Boundary is like the film Gravity, but with guns
Boundary, the first console game from Sony’s China Hero Project, is getting published by live-streaming giant Huya
What is it like to shoot guns while drifting in zero gravity? Boundary takes deathmatches to outer space.
Developed by Shenzhen-based Surgical Scalpels and published by live-streaming giant Huya, Boundary is a space-based, tactical online shooter scheduled to be released on PlayStation 4 and PC in the first quarter of 2020. The game is part of Sony’s China Hero Project, an incubator program that supports Chinese developers, and it recently got two new demos.
So I gave the demos a try to get a feel for Boundary’s vision of fighting in space.
For the most part, Boundary’s control scheme and button mapping are similar to other modern FPS games… except you’re moving in space, so you can be drifting and rotating on all axes. So there’s definitely a learning curve before you can master how to rise, sink and dash with the attached propulsion units on your space suit.
In many ways, the controls feel like navigating an airplane. You can pitch, roll and yaw however you want. But you’re not drifting in space forever. The game also allows players to walk on nearby structures, where you can take cover.
Where Boundary really shines through, though, is in its options for customizable weapon and ammunition loadouts and the flexibility to play as characters of different classes.
Starting off a match in Boundary, there are six classes to choose from: Assault, sniper, recon, medic, flanker and support -- a standard selection for a class-based shooter. But the game’s high level of customization makes it stand out from the crowd. It offers players the freedom to hone their own specific playstyles and adapt to different situations.
For example, if your playstyle is naturally that of a sniper but you anticipate a lot of close-corner gunfights in the upcoming match, you can modify your weapon to have a shorter barrel and a larger-capacity magazine to accommodate combat in a confined space. But you get to do this while still playing as a sniper.
Ammunition loadouts can also be customized, which opens up more variety to your playstyle. For instance, you can organize your magazines so that your weapon first fires two armor-penetrating rounds, then a high-explosive round and ending with an EMP round. With this strategy, you can first destroy your opponent’s armor, then wound them with explosive projectiles before immobilizing them with EMP before going in for the kill.

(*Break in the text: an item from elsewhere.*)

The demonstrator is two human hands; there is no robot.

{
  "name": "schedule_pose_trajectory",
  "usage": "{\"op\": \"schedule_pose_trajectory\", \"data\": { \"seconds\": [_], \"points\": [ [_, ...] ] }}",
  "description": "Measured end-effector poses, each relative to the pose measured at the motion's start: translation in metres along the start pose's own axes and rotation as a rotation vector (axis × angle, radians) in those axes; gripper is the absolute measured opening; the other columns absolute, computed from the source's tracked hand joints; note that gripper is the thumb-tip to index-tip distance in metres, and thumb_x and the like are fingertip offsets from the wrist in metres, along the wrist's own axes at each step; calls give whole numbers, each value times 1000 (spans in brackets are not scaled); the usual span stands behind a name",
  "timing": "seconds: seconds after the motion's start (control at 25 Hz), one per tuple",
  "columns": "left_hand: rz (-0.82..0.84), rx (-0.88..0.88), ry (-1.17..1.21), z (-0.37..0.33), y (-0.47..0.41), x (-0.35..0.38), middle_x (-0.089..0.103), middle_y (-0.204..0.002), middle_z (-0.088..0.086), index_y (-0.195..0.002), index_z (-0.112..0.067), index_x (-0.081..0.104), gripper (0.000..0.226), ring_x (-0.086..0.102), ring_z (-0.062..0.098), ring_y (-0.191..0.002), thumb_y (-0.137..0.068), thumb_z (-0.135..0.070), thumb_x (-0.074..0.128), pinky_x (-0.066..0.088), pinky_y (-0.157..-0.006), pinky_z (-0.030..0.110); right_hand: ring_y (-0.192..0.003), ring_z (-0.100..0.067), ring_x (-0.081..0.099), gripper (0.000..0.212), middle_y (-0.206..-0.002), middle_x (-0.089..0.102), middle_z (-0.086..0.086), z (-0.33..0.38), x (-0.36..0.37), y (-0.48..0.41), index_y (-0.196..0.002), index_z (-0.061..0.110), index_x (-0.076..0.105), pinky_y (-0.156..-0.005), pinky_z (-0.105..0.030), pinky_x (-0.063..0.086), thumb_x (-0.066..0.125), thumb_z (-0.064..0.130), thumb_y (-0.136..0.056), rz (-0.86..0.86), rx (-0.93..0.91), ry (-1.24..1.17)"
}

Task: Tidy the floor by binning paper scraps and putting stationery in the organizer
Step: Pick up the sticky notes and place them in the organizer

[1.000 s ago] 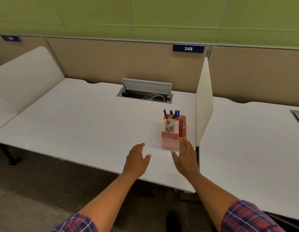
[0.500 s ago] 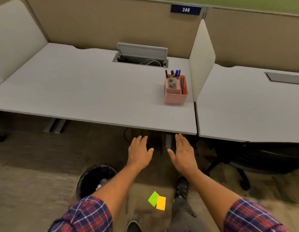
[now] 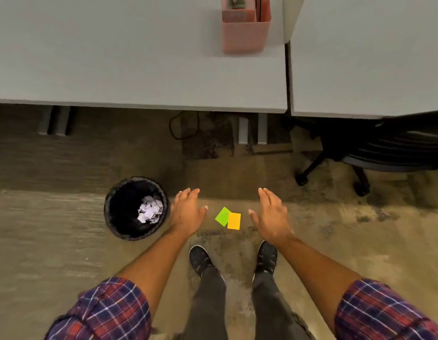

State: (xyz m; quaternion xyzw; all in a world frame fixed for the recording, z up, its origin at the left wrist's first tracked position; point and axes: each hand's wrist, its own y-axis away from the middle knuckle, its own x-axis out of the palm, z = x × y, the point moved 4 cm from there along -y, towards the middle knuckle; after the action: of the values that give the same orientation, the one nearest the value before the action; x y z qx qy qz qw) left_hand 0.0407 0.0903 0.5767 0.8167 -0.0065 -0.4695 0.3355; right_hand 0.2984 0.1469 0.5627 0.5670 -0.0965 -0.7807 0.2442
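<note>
Two paper notes lie on the carpet between my hands: a green note (image 3: 222, 215) partly under an orange note (image 3: 234, 221). My left hand (image 3: 188, 212) hovers just left of them, fingers spread and holding nothing. My right hand (image 3: 270, 214) hovers to their right, also open and holding nothing. A black waste bin (image 3: 115, 217) stands on the floor left of my left hand, with crumpled white paper (image 3: 150, 209) inside. The pink organizer (image 3: 245, 33) stands on the desk at the top, its upper part cut off by the frame.
The grey desk (image 3: 139, 69) edge runs across the top, with a second desk (image 3: 360, 69) to its right. A black office chair (image 3: 384, 148) stands under the right desk. A cable (image 3: 183, 126) and desk legs (image 3: 252, 130) sit under the left desk. My shoes (image 3: 200, 260) are below the notes.
My view has tilted down from the desk to the floor. Both hands have lowered from the desk edge toward the notes and spread apart; the bin and notes are now fully in view.
</note>
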Motion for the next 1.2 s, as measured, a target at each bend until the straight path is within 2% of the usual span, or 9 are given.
{"op": "schedule_pose_trajectory", "data": {
  "seconds": [0.28,0.4,0.6,0.76,0.88,1.04,1.12,1.2],
  "points": [
    [23,-58,-20,39,-76,132,55,-150,15,-149,-19,51,64,46,37,-142,-91,-36,70,36,-119,44,-150,-31,36,81,-165,37,-11,-78,137,-55,-161,12,27,-119,-48,36,61,48,-96,128,-7,23],
    [42,-66,15,68,-124,208,56,-148,15,-148,-16,52,63,48,37,-141,-91,-31,72,36,-118,40,-140,-36,45,76,-155,45,-15,-106,211,-96,-156,10,34,-113,-47,41,61,47,-96,134,13,-9],
    [73,-172,133,116,-201,333,62,-145,18,-145,-10,57,58,57,33,-136,-90,-22,72,42,-117,36,-136,-42,46,70,-147,47,-21,-158,351,-150,-156,7,34,-107,-46,45,62,37,-99,218,184,-206],
    [90,-207,197,144,-254,420,66,-141,17,-142,-9,60,54,63,30,-132,-90,-21,72,45,-113,32,-127,-45,53,59,-137,54,-25,-191,443,-181,-145,3,43,-99,-45,47,65,30,-98,254,287,-276],
    [92,-211,230,153,-285,466,69,-139,16,-140,-7,62,51,65,29,-129,-92,-20,72,49,-112,33,-124,-42,59,54,-134,61,-24,-215,496,-195,-140,4,47,-97,-42,49,65,32,-98,275,417,-338],
    [104,-213,232,153,-308,505,72,-127,18,-131,-7,67,41,69,33,-118,-92,-16,71,54,-104,37,-122,-36,63,52,-131,68,-15,-227,538,-206,-139,8,50,-98,-37,49,67,33,-97,275,486,-403],
    [121,-176,159,147,-309,516,68,-128,20,-133,-7,64,43,67,34,-118,-91,-17,69,53,-105,39,-113,-33,66,50,-118,69,-8,-226,550,-207,-136,9,47,-86,-34,50,69,29,-96,264,512,-456],
    [123,-169,80,142,-308,521,60,-133,21,-142,-9,58,51,63,34,-122,-93,-21,68,51,-108,38,-98,-26,68,50,-99,64,4,-221,556,-205,-135,12,41,-68,-25,43,70,25,-95,260,536,-507]
  ]
}}
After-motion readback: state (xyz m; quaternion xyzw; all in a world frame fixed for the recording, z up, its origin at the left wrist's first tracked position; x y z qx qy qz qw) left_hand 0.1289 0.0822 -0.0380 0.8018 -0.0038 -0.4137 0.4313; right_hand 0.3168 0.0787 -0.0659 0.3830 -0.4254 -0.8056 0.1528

While I only played one map in Boundary, Surgical Scalpels said that it would eventually support a multitude of maps in environments that will include a solar farm and an orbital fuel station.
In the demo, I found the environment in a bit too convoluted to navigate at first. But then I found there are a lot of nooks and crannies in the map that can add depth to the gameplay.

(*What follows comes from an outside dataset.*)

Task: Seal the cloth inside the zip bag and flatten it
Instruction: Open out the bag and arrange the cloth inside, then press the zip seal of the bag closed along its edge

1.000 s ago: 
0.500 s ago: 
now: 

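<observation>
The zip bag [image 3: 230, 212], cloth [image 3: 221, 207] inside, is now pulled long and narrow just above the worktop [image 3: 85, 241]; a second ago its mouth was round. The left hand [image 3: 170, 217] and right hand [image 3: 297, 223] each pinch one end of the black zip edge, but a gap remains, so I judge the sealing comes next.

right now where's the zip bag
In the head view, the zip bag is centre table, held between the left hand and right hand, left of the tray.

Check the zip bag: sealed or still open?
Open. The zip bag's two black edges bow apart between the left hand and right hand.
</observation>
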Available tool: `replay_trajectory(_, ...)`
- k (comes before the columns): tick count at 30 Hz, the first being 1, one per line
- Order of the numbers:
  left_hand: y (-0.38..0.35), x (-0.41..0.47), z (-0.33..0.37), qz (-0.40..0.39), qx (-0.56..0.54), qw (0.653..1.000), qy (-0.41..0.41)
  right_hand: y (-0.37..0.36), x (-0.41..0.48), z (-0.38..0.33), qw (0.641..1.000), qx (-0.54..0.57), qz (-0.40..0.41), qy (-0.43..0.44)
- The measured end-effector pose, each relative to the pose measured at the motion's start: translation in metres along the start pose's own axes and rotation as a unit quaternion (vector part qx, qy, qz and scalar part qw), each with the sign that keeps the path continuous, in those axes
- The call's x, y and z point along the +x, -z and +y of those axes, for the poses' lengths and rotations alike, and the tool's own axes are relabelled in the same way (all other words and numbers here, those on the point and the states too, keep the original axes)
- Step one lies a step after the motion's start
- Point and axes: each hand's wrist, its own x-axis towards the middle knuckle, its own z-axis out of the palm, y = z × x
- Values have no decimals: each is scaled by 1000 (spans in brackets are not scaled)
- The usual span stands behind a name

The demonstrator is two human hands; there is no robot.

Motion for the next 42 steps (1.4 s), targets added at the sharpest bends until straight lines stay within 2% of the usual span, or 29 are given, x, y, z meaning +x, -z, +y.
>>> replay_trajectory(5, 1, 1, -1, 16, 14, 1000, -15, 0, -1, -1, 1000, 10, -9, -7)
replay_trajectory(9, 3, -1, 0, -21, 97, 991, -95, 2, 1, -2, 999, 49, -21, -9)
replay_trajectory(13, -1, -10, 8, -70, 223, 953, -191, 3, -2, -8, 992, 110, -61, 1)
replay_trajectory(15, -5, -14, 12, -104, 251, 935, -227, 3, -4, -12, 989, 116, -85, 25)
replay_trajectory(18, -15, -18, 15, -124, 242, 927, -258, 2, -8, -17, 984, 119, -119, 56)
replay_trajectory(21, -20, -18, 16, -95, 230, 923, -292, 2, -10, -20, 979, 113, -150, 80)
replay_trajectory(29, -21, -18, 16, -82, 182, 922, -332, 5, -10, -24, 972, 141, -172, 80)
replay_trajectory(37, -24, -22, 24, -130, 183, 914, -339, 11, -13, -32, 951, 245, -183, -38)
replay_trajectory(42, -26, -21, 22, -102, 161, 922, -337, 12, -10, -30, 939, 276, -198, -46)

If you were at either ChinaJoy or Gamescom this month, you would have been hard-pressed to miss Boundary. Be it the space suits, the satellites or the inertia movement mechanics, the game looks like the Sandra Bullock film Gravity if it were a video game with guns.
While there are still several months before the full game is released, the new demos leave an impression. They’re far from perfect, but they at least dispel concerns that Boundary might be a gimmicky game, justifying Huya and Sony’s interest in it.
For Sony, Boundary could be seen as a trial for how its investment in Chinese developers is working out. Boundary was the first member of the Sony’s China Hero Project. That’s why the game prioritized a PlayStation 4 launch before other platforms. Surgical Scalpels even considered a virtual reality version of the game, which might have paired well with Sony’s dominance in the VR headset market.
We won’t know until next year if Boundary delivers Sony’s and fans’ expectations. Judging by the demos, though, Sony has something unique here. While it’s definitely harder to get into than most other FPS games, once you get the hang of it, Boundary quickly becomes fun and rewarding.